The speech is likely to be ignored by the United States and the leading European nations, but it is likely to resonate with the vast majority of the members of the General Assembly. That might not translate to any concrete action against the United States, but such actions erode its moral standing, which has often served the US well in international relations. If a great nation cannot keep faith with the treaties it signs on small matters, then it’s hard to convince its allies to force others to keep their faith on great matters. Once a nation shows that is sees treaties as simply existing to be trampled, it’s hard to convince others in the sanctity of treaties.
Diplomacy in Short Supply
In the world of international politics, the smaller states always must navigate choppy waters. It helps when the bigger states which invoke high ideals follow their own advice. Henry Kissinger said, “Diplomacy [is] the art of restraining power.”

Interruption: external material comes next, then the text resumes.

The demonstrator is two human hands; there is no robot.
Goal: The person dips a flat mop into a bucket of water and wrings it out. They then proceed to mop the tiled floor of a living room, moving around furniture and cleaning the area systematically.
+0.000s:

The United States has not restrained its power to damage Antigua over the past 11 years, as it has shoved aside diplomacy for the sake of making a point.
This is not the first time Gaston Browne has spoken passionately at the United Nations. In 2014, he spoke at an environmental conference and received high marks for his speech. During that same speech, he called on the powerful nations to offer redress to the small countries, and even called on Barack Obama himself (who was in attendance) to be fairer to small states like his own.